Anyone have lots of experience with text engraving on wood and color filling? Acrylic paint that washes away with water but can also bleed into the porous wood. Any other kind of pain you can think of that is a good balance between dry time and density?:blink:


----------



## cabinetman (Jul 5, 2007)

This thread might be of some help.










 







.


----------



## Frazee1 (Apr 30, 2012)

I know everyone does not have lasers but here is how I do it with my laser that may help. I first use Pledge furniture polish to seal the wood. I then put application tape (for sign work) but you could use masking tape. I then laser through it into the wood. The masking will be a good stencil. Paint your color fill then remove the tape. The pledge will help any stray paint and will keep it from straying.


----------



## Steve Neul (Sep 2, 2011)

Frazee1 said:


> I know everyone does not have lasers but here is how I do it with my laser that may help.

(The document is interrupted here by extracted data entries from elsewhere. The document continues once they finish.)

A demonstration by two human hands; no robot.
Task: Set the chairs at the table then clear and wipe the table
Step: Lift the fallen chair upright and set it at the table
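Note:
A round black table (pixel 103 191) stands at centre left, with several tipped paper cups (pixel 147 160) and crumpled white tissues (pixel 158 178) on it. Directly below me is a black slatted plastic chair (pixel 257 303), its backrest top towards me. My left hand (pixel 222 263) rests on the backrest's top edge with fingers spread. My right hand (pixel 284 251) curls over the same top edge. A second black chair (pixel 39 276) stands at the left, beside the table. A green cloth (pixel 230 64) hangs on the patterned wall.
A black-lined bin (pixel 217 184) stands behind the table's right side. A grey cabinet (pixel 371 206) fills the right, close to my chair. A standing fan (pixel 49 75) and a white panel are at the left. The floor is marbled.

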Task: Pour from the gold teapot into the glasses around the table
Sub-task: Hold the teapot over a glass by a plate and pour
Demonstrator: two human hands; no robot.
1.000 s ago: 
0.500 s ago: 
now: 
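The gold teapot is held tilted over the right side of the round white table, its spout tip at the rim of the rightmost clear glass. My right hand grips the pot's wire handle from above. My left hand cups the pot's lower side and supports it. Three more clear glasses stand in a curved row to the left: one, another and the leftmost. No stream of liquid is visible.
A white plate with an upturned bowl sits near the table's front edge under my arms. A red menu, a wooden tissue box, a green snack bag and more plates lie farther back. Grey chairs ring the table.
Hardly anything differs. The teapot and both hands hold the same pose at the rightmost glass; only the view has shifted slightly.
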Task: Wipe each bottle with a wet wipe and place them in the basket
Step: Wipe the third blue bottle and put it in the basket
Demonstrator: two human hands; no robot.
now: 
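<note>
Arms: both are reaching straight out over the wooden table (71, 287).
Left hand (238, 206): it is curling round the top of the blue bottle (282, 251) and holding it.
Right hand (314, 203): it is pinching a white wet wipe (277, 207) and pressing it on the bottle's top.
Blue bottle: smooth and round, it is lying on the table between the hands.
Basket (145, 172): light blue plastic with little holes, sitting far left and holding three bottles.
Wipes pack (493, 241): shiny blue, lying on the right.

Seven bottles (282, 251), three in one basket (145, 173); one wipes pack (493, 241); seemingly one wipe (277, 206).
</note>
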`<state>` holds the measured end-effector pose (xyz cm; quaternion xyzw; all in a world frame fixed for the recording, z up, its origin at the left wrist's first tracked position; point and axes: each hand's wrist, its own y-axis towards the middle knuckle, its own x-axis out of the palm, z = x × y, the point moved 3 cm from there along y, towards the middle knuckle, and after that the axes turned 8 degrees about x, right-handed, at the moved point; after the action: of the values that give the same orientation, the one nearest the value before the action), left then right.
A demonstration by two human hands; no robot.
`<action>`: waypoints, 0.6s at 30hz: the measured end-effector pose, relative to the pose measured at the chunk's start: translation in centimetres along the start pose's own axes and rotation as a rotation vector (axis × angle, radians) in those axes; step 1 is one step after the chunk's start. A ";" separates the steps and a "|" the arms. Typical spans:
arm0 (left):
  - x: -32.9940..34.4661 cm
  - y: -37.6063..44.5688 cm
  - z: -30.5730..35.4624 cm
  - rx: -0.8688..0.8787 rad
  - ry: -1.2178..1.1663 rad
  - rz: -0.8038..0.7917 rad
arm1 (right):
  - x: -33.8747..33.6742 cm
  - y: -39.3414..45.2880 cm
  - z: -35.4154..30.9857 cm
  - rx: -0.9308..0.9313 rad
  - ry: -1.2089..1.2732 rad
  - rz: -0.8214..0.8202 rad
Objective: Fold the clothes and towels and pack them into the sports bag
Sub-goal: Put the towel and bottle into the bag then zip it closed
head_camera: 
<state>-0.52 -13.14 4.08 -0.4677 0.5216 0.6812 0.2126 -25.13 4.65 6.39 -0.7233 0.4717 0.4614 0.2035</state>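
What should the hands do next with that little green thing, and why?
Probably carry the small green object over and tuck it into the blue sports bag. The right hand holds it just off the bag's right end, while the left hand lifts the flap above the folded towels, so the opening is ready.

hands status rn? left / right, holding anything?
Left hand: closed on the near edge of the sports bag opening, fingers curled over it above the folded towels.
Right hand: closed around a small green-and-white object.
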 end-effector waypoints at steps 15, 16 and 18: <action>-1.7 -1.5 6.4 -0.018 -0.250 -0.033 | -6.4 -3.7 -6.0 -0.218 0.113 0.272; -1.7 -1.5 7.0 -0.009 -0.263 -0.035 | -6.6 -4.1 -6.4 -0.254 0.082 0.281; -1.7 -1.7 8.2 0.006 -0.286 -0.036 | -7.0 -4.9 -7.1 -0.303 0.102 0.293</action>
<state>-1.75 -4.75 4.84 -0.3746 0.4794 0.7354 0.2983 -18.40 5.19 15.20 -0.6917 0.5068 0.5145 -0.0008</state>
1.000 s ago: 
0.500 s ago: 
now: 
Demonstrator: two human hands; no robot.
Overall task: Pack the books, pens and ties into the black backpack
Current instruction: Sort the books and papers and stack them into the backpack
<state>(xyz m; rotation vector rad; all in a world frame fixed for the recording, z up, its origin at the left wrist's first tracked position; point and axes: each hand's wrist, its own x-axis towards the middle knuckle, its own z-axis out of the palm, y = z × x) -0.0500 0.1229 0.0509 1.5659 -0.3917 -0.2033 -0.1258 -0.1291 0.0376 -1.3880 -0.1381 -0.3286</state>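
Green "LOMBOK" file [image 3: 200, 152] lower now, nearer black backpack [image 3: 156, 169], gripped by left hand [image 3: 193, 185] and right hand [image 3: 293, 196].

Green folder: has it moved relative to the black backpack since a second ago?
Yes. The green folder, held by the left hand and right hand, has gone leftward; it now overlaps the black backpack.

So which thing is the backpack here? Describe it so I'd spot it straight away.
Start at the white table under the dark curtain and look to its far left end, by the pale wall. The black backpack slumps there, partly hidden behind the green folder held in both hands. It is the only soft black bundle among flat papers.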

I first use Pledge furniture polish to seal the wood. I then put application tape (for sign work) but you could use masking tape. I then laser through it into the wood. The masking will be a good stencil. Paint your color fill then remove the tape. The pledge will help any stray paint and will keep it from straying.


 How do you finish the wood after using pledge on it?


----------



## rrich (Jun 24, 2009)

From what I have observed.... Use a belt sander.

Spray the color lacquer over the piece to fill the engraving. Then sand the surface on a belt sander. I saw it done on a sign and the filling of the letters was "perfect". Then the sign was sprayed with clear lacquer.


----------



## bluffcountry (Jun 19, 2012)

Frazee1 said:


> I know everyone does not have lasers but here is how I do it with my laser that may help. I first use Pledge furniture polish to seal the wood. I then put application tape (for sign work) but you could use masking tape. I then laser through it into the wood. The masking will be a good stencil. Paint your color fill then remove the tape. The pledge will help any stray paint and will keep it from straying.


I suppose the laser would burn off the tape correct? If engraving is small text it would be a pain to try and peel off before filling I would have to guess.


----------